Monday, October 07, 2002

Hummm....



Well, I am faced with a situation I could not be more torn over. My husband has mentioned in his blog that he has the itch to just roam free for awhile. Not to do anything more than to have some time to himself, maybe go on a mini-road trip with a friend of his overnight, something of the like. I can undertstand that feeling; sometimes I miss the days I was in High School, when my friends and I went and did whatever we wanted and hung out all the time. It's nice to not have cares, no bills hanging over your head, no responsibility.



But at the same time, those days are unfortunately gone. I like to think that I've grown up, and have realized that it's time to be more responsible and such. Granted, he is taking on a lot of the financial responsibility, but I do manage the home, and care for the pets, cook and clean, pay all the bills, tend to the horses, look for the house, try to find a job, etc. So I can understand his want for adventure, to be totally free again, even if it's only for a short time.



I have two sides arguing with me about this. My trusting, cool-chick side is telling me to relax, everyone feels this way, and it wouldn't kill me to let him go and play with his friends Kyle and Steve for a day or two. But my insecure, jealous side worries that having a taste of that freedom will fuel the fire, and before I know it, he's decided being married isn't any fun, and seeya later (thank you Mr Jackass ex for giving me an insecure, jealous side, btw).

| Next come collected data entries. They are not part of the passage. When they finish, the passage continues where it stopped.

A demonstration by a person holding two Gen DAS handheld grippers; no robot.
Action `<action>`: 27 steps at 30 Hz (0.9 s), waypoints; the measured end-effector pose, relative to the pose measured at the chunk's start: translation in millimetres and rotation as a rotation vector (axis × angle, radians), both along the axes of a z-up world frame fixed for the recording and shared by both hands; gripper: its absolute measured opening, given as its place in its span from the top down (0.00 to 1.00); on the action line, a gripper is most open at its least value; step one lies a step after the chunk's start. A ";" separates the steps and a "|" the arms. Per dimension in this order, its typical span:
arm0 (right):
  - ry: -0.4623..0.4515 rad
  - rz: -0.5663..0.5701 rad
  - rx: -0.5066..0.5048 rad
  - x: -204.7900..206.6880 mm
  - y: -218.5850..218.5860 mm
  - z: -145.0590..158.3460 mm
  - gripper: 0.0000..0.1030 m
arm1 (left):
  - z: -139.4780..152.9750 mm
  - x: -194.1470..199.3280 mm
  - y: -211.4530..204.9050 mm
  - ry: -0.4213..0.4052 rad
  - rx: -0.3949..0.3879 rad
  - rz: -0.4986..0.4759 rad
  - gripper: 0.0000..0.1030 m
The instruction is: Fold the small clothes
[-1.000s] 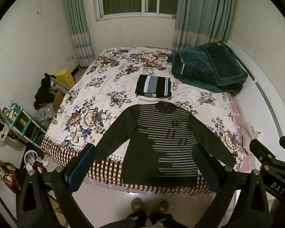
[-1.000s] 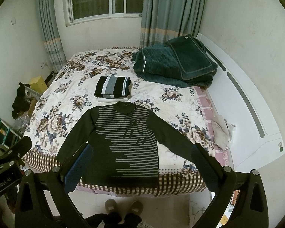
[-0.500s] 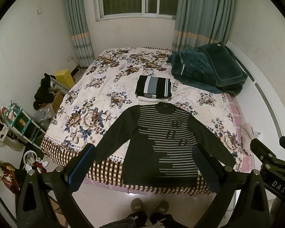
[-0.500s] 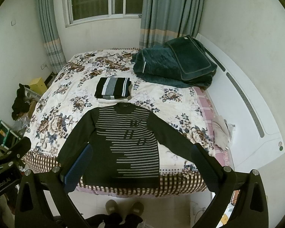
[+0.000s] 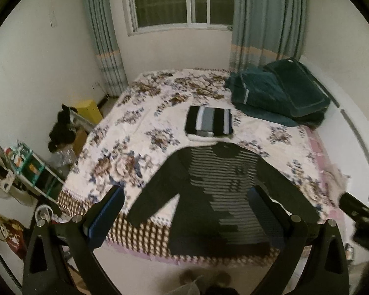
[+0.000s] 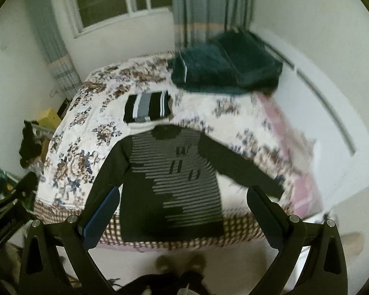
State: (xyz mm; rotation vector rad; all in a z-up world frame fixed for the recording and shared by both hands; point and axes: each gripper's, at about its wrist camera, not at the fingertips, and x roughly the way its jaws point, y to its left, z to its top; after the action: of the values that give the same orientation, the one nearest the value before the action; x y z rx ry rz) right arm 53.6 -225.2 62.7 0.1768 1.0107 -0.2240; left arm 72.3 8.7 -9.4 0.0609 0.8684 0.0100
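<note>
A dark striped sweater (image 5: 221, 191) lies flat on the floral bed (image 5: 140, 132), sleeves spread, its hem hanging over the near edge; it also shows in the right wrist view (image 6: 174, 182). Behind its collar sits a stack of folded clothes (image 5: 209, 123), also in the right wrist view (image 6: 147, 108). My left gripper (image 5: 187, 211) is open and empty, held above the floor in front of the bed. My right gripper (image 6: 182, 209) is open and empty too, in front of the sweater's hem. Both views are blurred.
A folded dark green quilt (image 5: 278, 95) lies at the bed's far right. Shelves and clutter (image 5: 24, 167) stand on the left by the wall. A white headboard (image 5: 356, 142) runs along the right. The person's feet (image 6: 179, 263) stand at the bed's near edge.
Both grippers have moved closer to the bed and the views have blurred; the right one has tilted. The sweater and the folded stack have not moved.
</note>
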 end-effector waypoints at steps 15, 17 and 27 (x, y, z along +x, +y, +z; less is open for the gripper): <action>0.254 -0.713 0.343 -14.0 -307.8 -329.5 0.35 | -228.8 133.5 -52.5 0.158 0.182 0.016 0.00; 0.258 -0.835 0.418 -29.4 -367.0 -384.5 0.35 | -255.4 147.3 -65.2 0.188 0.205 0.008 0.00; 0.221 -1.213 0.686 -58.7 -555.4 -618.0 0.34 | -432.6 215.1 -123.0 0.417 0.257 0.015 0.00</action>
State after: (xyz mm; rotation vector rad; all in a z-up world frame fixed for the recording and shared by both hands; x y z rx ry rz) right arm -5.1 -780.6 -555.4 1.4244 1.0583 -1.0056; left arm 287.4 -114.3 -442.0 0.3053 1.2807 0.1263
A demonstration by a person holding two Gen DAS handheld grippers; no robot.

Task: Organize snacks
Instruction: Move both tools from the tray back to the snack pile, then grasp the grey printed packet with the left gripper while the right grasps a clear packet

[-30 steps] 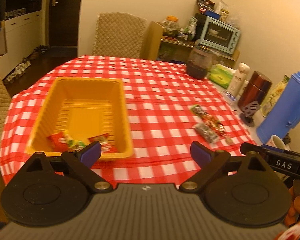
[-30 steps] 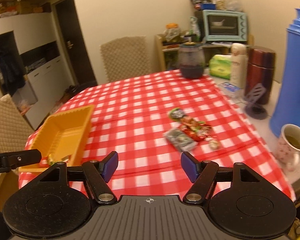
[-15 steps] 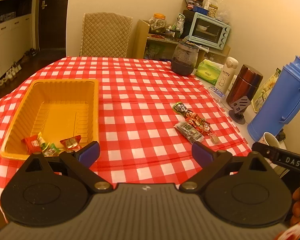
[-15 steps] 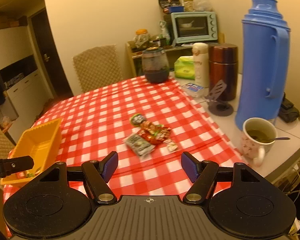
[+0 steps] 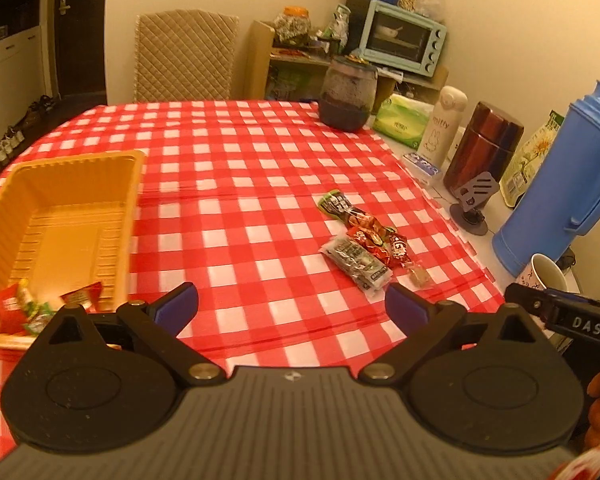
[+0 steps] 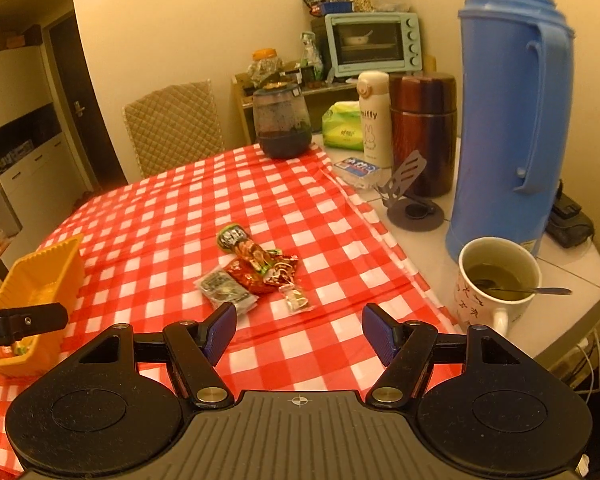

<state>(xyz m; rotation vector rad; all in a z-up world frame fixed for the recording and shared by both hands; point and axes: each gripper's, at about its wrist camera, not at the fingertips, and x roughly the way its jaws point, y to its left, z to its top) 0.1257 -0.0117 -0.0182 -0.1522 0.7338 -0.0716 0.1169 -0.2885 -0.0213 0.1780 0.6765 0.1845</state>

So I really don't know what compromise to give. Whether I should say, yeah, sure go play, or if I should tell him I want to go too, or just not say anything at all. I hope he's not thinking his wife's a boring ball and chain, I don't think he does, but hell, sometimes I worry. And having an anxiety disorder doesn't exactly help the situation.

Friday, September 13, 2002

Doctors can be such liars!!!!



I went in yesterday to get Mirena, an IUD (inter-uterine-device, a contraceptive that has low doses of estrogen delivered directly to the uterus to prevent pregnancy). I have discussed this particular IUD with two doctors in three different consultations. Both told me that an IUD would be fine for me, I would have a very very tiny risk of having scar tissue build up in the fallopian tubes, which could prevent pregnancy. But the risk was nearly non-existant. After weighing positives, negatives, and medical history, I decided Mirena would be the right thing to do for me. My doctor set up my appointment for insertion for, of all days, September 11th.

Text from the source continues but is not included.